Task brief: Across the listing below, count the lines that mention the string "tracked". Reply with the figure only.
Start of Block
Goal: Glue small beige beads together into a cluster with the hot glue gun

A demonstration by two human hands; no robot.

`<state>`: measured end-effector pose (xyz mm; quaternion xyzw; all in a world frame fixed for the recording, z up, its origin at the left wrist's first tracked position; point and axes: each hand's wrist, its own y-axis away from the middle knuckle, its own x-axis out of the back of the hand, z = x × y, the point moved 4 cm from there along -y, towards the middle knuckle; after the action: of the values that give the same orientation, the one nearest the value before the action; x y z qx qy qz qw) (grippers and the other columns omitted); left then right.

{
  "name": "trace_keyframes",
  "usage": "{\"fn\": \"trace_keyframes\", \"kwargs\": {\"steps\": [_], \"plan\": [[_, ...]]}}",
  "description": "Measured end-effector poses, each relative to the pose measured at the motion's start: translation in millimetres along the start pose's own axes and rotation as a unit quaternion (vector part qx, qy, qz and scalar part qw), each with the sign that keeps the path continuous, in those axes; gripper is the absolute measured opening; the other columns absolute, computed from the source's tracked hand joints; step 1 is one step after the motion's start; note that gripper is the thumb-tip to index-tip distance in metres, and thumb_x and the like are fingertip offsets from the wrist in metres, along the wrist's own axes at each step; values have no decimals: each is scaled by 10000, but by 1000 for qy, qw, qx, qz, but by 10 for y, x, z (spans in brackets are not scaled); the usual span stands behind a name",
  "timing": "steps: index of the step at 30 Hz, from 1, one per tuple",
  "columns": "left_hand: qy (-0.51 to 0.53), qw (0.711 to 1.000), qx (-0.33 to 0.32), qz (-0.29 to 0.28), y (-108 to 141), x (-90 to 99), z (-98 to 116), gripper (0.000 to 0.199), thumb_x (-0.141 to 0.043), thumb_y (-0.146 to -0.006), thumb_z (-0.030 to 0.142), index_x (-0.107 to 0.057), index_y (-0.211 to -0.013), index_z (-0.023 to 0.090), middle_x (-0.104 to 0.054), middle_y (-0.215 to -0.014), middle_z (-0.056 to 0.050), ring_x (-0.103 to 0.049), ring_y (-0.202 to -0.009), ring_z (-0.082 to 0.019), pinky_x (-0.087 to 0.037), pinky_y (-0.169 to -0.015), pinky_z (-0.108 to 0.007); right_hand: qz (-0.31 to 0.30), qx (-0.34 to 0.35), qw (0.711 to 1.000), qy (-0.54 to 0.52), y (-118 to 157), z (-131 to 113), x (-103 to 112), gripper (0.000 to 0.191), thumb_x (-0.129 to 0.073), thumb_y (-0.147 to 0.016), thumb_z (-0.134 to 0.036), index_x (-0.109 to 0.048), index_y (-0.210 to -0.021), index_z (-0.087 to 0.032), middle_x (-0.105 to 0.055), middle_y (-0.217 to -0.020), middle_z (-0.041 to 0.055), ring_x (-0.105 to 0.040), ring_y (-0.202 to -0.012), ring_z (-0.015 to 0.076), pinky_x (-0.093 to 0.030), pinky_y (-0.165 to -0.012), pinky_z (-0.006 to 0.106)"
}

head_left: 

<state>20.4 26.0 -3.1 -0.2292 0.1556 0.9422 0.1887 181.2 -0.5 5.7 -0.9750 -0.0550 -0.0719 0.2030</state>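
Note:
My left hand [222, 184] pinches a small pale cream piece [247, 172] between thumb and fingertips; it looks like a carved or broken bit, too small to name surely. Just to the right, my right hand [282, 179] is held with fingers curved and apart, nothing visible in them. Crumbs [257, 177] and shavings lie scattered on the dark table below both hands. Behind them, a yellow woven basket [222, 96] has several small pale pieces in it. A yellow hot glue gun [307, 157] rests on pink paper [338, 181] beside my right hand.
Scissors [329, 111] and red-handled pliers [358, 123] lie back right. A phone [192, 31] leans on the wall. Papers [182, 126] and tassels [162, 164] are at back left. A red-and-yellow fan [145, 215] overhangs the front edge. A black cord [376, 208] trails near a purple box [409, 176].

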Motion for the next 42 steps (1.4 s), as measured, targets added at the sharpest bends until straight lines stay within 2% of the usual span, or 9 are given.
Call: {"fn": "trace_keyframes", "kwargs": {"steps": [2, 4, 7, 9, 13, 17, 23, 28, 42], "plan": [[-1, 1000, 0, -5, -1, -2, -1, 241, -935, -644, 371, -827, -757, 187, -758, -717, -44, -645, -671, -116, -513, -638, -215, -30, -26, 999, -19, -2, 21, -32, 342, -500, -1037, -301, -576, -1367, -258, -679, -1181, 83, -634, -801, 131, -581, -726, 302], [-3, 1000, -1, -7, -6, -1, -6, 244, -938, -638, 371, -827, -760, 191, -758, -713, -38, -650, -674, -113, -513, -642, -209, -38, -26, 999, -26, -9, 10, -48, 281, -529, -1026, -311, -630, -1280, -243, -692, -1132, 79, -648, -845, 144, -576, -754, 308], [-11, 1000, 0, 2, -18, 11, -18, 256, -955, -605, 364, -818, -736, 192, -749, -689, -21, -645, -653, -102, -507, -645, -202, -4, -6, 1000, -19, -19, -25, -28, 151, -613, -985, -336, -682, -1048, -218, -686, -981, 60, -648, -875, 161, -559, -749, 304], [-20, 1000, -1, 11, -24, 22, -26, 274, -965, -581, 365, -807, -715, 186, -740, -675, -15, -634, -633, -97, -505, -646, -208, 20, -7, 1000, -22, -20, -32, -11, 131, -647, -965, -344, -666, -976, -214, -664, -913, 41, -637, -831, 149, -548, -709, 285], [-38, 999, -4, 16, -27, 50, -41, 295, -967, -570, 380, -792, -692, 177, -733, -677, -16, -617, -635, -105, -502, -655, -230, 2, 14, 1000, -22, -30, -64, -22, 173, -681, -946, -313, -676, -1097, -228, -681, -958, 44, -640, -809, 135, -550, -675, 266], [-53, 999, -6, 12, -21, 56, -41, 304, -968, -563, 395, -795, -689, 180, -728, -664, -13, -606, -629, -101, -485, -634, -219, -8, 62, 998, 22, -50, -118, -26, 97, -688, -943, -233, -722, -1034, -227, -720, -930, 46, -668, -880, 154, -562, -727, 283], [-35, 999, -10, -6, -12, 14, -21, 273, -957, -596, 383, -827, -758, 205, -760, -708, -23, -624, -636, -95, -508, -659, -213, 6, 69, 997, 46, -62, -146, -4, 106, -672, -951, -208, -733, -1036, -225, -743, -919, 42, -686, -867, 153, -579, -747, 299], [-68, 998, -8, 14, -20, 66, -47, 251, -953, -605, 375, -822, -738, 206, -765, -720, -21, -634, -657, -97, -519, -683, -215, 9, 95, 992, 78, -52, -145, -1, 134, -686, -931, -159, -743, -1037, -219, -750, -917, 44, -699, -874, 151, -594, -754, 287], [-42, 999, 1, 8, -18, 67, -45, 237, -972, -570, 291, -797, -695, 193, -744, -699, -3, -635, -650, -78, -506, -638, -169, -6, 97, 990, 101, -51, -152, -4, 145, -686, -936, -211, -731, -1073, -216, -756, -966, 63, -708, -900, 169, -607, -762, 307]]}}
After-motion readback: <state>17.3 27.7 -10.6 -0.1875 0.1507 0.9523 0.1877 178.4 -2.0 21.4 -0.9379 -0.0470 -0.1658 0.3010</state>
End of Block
Written response: 2